- [Task objective]:
How many lines in the records below contain the word "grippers"? State that number and nothing more.

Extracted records
※

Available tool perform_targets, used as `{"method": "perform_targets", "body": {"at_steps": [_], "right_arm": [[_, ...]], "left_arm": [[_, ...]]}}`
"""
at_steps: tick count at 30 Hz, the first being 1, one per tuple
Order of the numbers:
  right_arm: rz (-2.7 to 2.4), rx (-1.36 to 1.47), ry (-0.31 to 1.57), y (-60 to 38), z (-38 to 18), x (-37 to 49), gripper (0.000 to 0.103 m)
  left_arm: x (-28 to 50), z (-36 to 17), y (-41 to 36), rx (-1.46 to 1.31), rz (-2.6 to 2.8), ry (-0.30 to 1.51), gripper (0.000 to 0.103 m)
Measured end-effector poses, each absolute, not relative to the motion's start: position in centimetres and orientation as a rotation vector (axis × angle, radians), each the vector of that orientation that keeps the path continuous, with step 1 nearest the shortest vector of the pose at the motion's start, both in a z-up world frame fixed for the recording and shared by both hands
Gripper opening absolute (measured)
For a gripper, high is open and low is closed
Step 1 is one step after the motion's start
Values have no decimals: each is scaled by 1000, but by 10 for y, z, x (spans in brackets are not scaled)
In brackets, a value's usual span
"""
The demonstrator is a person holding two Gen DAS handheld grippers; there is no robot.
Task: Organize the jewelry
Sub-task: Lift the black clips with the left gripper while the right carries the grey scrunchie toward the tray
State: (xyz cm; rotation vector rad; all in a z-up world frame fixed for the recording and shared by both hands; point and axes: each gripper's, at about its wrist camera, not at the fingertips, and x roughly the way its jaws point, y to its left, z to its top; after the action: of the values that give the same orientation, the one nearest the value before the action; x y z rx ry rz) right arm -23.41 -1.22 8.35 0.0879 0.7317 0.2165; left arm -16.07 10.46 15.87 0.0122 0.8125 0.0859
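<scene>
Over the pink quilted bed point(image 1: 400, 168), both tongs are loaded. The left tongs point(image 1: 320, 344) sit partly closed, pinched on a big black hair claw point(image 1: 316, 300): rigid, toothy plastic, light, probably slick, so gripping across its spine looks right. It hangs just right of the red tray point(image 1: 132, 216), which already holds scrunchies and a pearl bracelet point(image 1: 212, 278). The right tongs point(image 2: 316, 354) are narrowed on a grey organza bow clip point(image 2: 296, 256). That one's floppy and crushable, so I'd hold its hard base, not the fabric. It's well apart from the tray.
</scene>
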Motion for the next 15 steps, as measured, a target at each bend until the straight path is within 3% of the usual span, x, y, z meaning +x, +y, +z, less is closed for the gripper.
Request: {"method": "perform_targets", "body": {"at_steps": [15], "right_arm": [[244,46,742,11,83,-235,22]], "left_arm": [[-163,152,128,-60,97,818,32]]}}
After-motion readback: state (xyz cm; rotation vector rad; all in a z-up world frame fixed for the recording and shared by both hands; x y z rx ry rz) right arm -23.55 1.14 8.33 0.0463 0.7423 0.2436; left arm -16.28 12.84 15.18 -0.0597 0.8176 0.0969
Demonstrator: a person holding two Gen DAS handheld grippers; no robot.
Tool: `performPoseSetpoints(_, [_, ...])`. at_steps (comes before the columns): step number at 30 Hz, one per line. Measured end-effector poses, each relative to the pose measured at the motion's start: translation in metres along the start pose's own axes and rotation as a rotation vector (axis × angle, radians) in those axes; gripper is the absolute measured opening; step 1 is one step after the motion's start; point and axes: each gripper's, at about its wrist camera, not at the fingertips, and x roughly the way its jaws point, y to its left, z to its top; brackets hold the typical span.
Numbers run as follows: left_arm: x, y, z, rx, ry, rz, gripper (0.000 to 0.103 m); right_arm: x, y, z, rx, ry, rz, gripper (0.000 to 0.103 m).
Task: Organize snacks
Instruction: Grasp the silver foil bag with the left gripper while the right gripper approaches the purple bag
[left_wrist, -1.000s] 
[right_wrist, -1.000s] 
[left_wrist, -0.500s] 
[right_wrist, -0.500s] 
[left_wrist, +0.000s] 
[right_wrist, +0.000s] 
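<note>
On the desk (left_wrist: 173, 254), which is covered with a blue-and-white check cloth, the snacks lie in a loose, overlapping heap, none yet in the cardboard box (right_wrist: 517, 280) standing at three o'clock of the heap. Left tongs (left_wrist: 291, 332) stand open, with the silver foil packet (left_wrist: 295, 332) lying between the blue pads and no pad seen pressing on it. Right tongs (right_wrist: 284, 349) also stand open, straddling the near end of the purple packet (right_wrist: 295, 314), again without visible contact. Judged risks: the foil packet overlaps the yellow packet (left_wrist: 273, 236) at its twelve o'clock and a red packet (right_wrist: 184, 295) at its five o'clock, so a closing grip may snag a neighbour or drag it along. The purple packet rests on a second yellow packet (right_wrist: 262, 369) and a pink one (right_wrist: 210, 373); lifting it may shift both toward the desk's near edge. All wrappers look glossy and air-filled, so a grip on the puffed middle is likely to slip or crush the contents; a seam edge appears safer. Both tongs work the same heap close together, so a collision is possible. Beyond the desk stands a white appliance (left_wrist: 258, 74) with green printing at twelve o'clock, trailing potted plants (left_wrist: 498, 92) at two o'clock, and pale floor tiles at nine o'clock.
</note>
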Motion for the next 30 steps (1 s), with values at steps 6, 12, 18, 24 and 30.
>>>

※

- [Output below]:
2